TASK REQUIREMENTS
Exactly as written, return every line of the data below.

SUPPLIED MATERIAL
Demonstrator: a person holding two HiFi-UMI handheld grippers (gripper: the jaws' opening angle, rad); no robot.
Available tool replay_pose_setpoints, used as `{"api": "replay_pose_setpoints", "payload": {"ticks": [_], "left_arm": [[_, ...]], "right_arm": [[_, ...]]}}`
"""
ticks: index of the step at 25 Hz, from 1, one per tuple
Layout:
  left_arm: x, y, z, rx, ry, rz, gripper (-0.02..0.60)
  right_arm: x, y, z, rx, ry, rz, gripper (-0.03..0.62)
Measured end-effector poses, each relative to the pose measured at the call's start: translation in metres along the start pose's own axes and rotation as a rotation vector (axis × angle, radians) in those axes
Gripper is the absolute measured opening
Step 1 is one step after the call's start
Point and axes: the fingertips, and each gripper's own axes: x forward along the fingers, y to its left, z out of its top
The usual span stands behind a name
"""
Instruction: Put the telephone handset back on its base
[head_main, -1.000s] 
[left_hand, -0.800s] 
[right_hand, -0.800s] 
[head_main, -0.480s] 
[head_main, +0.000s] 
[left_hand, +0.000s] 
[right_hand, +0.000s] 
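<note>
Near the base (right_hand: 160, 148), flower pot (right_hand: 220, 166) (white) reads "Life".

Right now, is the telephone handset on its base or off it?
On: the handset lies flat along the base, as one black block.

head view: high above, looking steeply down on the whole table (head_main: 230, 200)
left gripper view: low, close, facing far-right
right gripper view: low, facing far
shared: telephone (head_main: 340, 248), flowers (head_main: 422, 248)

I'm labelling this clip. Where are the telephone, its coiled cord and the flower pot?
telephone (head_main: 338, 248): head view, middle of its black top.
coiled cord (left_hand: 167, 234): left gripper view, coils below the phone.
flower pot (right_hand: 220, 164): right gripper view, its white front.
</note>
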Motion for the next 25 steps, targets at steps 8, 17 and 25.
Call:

WRITTEN RESPONSE
Demonstrator: a person holding two HiFi-UMI handheld grippers (gripper: the jaws' opening angle, rad); no robot.
Available tool replay_pose_setpoints, used as `{"api": "replay_pose_setpoints", "payload": {"ticks": [_], "left_arm": [[_, ...]], "right_arm": [[_, ...]]}}`
"""
ticks: index of the step at 25 Hz, from 1, one per tuple
Layout:
  left_arm: x, y, z, rx, ry, rz, gripper (-0.02..0.60)
  right_arm: x, y, z, rx, ry, rz, gripper (-0.03..0.62)
Measured end-effector poses, each relative to the pose measured at the call's start: translation in metres along the start pose's own axes and rotation as a rotation vector (axis × angle, radians) in those axes
Gripper is the absolute measured opening
Step 1 is one step after the call's start
Point and axes: the fingertips, and each gripper's own axes: x forward along the fingers, y to its left, z out of its top
The usual span stands behind a name
"""
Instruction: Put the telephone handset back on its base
[head_main, -1.000s] 
[left_hand, -0.800s] 
[right_hand, -0.800s] 
[head_main, -0.480s] 
[head_main, +0.000s] 
[left_hand, +0.000s] 
[right_hand, +0.000s] 
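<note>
Near the base (right_hand: 160, 148), flower pot (right_hand: 220, 166) (white) reads "Life".

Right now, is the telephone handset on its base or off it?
On: the handset lies flat along the base, as one black block.

head view: high above, looking steeply down on the whole table (head_main: 230, 200)
left gripper view: low, close, facing far-right
right gripper view: low, facing far
shared: telephone (head_main: 340, 248), flowers (head_main: 422, 248)

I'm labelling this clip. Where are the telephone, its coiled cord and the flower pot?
telephone (head_main: 338, 248): head view, middle of its black top.
coiled cord (left_hand: 167, 234): left gripper view, coils below the phone.
flower pot (right_hand: 220, 164): right gripper view, its white front.
</note>
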Motion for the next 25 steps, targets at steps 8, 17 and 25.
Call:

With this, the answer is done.